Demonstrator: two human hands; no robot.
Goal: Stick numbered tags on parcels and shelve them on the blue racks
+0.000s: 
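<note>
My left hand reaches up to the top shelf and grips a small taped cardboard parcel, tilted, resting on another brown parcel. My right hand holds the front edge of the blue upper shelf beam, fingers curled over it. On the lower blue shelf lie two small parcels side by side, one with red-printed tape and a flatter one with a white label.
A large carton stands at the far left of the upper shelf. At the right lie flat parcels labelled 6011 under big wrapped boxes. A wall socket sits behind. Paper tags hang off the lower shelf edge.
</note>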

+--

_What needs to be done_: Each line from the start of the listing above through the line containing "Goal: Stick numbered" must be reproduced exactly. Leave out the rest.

_Response box_:
Demonstrator: two human hands; no robot.
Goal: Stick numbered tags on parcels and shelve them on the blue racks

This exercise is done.